Its stated mission is to protect Turkey's territory on its western coast. This is directed against the perceived threat posed by Greece's armament of the Aegean Sea islands. Greece, on the other hand, perceives the presence of the Aegean Army as a threat to its islands, citing strong offensive capabilities ascribed to the Aegean Army as well as the exposed and isolated geographical position of the islands, the 5 most populous of which are several hundred kilometres distant from the Greek mainland, yet sit only 2–3 km from Turkey's, as reasons of concern. Greek sources particularly point to the strong amphibian forces maintained by the Aegean Army as an indicator of its offensive nature. Turkey has countered such concerns by stating that besides being of a fundamentally defensive nature it is "basically a training army".

== History ==
It was established on July 20, 1975, independently from NATO, when the situation became more tense and the possibility of war increased with the Turkish invasion of Cyprus, which was made in a period when the tension increased after the coup in Greece on April 21, 1967, against the threat posed by the armament of Greece in the Aegean islands. Its headquarters is in Narlıdere.

==Units==
The Army has been reported to consist of the following units and organizations:
- Cyprus Turkish Peace Force
  - Headquarters
    - 28th Mechanized Infantry Division (Paşaköy Kyrenia)

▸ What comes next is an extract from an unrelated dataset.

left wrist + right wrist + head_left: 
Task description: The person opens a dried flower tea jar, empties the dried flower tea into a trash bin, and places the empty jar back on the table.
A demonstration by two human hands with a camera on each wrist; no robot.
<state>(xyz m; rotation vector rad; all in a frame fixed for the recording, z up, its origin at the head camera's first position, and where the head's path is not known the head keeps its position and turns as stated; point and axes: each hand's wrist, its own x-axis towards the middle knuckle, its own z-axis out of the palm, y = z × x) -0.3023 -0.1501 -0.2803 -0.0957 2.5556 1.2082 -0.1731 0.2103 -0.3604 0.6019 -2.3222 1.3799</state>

    - 39th Mechanized Infantry Division (Çamlıbel, Morphou)
    - 14th Armoured Brigade (Degirmenlik, Nicosia)
    - 49th Special Force Regiment
    - 41st Commando Regiment
    - 109th Field Artillery Regiment
    - 190th Marines Battalion
    - Communications Battalion
    - Central Command Military Police Battalion
    - Logistics Support Group (Kyrenia)
- 57th Artillery Training Brigade (İzmir)
- 19th Infantry Brigade (Edremit) (see: 19th Infantry Division (Ottoman Empire))
- 11th Motorised Infantry Brigade (Denizli)
- 3rd Infantry Training Brigade (Antalya)
- 1st Infantry Training Brigade (Manisa) - on September 20, 2024, Governor of Manisa Enver Ünlü paid a paid a farewell visit to the 1st Commando Training Brigade Commander, 5th Infantry Colonel Fatih Bozkurt, and wished him success with his work.